• [Required action]: From the records below, please repeat exactly the line that has "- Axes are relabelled", the line that has "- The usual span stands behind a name", and every line between them, and nothing else.

Data items:
· · ·

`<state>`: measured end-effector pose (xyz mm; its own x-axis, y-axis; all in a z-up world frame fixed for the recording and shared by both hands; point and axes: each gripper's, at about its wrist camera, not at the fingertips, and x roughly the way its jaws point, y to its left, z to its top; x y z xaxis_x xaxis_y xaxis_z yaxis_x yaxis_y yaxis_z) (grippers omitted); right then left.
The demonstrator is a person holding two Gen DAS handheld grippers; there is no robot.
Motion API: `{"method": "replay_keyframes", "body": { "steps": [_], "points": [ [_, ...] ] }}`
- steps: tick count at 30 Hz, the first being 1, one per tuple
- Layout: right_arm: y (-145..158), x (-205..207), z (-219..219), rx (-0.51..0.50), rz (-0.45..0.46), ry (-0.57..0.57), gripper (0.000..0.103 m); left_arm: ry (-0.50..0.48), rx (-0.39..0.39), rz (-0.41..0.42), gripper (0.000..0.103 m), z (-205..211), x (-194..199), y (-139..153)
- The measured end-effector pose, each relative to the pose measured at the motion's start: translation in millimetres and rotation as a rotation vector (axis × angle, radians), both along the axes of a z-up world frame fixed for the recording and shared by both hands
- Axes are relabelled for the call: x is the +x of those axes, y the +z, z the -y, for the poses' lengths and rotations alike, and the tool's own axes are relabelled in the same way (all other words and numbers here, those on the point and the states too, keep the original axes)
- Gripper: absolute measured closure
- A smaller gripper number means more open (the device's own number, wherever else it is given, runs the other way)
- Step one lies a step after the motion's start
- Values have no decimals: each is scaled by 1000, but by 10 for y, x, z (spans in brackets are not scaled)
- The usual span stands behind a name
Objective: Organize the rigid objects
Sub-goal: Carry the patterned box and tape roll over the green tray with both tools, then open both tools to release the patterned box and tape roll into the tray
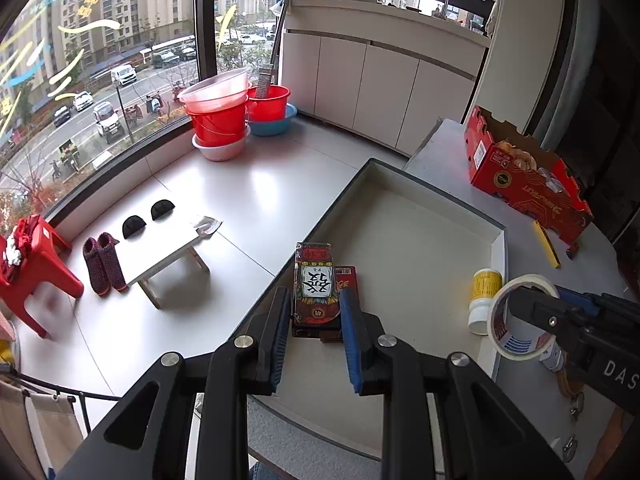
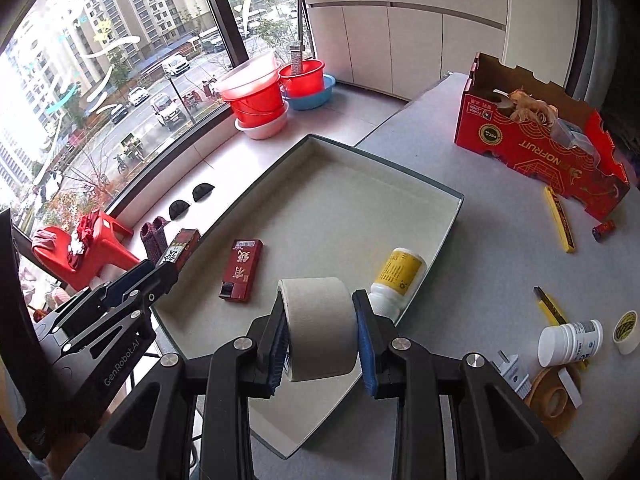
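Note:
My left gripper [image 1: 315, 300] is shut on a patterned card box [image 1: 314, 282] and holds it over the near left corner of the shallow grey tray [image 1: 496, 248]. It also shows in the right wrist view [image 2: 176, 254]. Under it in the tray lies a red box [image 2: 241, 269]. My right gripper [image 2: 320, 304] is shut on a roll of masking tape [image 2: 320, 328], held over the tray's near right part. A yellow-labelled white bottle [image 2: 396, 280] lies in the tray by its right wall.
On the table right of the tray are a red cardboard box [image 2: 540, 148], a yellow ruler [image 2: 559, 219], a utility knife [image 2: 552, 306], a white bottle [image 2: 570, 342], small tape rolls [image 2: 626, 332] and a brown tape roll [image 2: 554, 396]. Red buckets [image 2: 260, 96] stand by the window.

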<state>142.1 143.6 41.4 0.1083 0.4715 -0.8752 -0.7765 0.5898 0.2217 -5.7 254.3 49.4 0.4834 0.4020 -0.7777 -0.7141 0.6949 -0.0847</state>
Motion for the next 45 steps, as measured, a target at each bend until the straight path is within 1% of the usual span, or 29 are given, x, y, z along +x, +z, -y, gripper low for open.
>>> {"method": "replay_keyframes", "body": {
  "steps": [5, 9, 19, 27, 32, 41, 45],
  "points": [
    [-46, 136, -121, -5, -7, -12, 71, -17, -10, -4, 76, -25, 201, -21],
    [-105, 228, -192, -8, -28, -23, 71, -43, -2, -14, 76, -4, 383, -37],
    [-247, 384, -245, -35, -35, -40, 71, -70, 19, -53, 76, -3, 685, -126],
    [-297, 473, -281, -47, -38, -46, 71, -76, 14, -79, 76, -37, 812, -214],
    [-373, 534, -319, -47, -73, -52, 71, -75, 10, -88, 76, -64, 871, -251],
    [-432, 623, -371, -55, -72, -64, 71, -70, 25, -94, 76, -90, 958, -259],
    [-495, 638, -424, -72, -71, -67, 71, -72, 11, -110, 76, -110, 1022, -312]
  ]
}}
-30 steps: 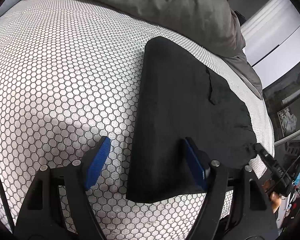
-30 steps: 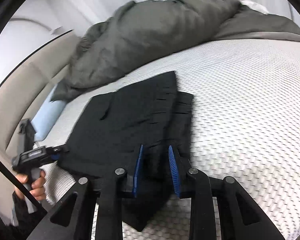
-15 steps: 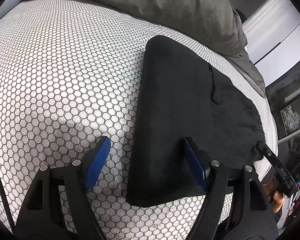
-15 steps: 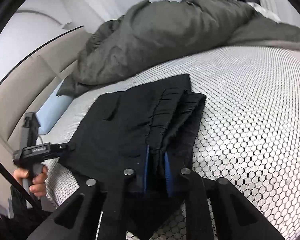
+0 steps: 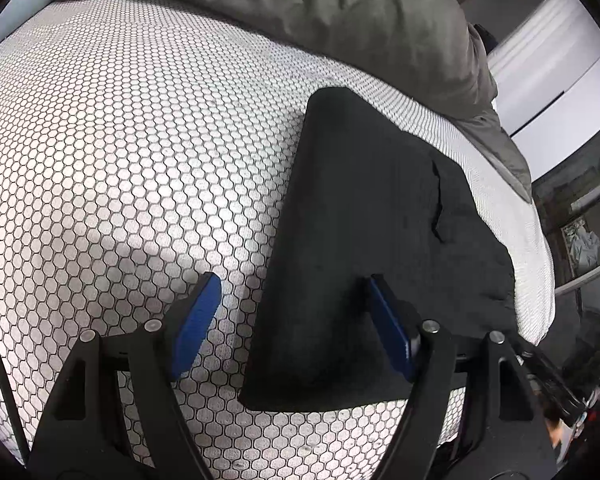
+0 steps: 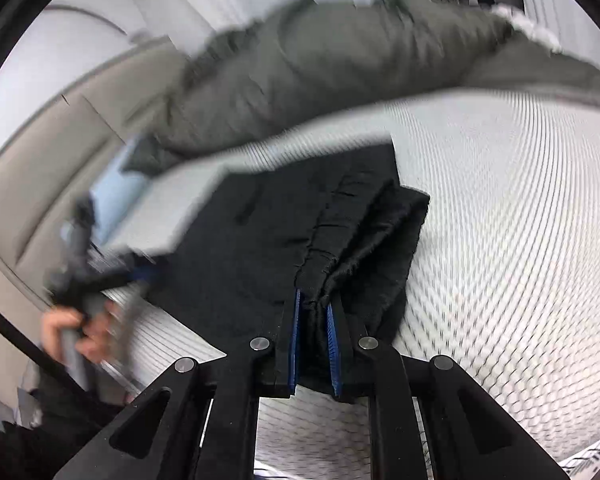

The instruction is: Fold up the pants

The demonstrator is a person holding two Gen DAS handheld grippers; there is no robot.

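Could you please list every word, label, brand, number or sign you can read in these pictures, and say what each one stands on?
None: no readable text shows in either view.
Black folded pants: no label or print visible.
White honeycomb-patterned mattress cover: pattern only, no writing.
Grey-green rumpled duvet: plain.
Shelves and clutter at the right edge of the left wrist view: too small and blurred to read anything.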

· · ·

• [Written answer]:
- Axes are relabelled for the call: x is the +x of those axes, y the +z, z the -y, for the poses' lengths and rotations alike, and the tool's own axes are relabelled in the same way (all other words and numbers here, those on the point and the states too, keep the original axes)
- Gripper: absolute measured closure
- A smaller gripper number means more open (the device's own number, wherever else it is given, runs the other way)
- Step one lies a step after the motion's start
- Values have no decimals: each is scaled by 1000, but by 10 for y, x, z (spans in brackets are not scaled)
- The usual span stands behind a name

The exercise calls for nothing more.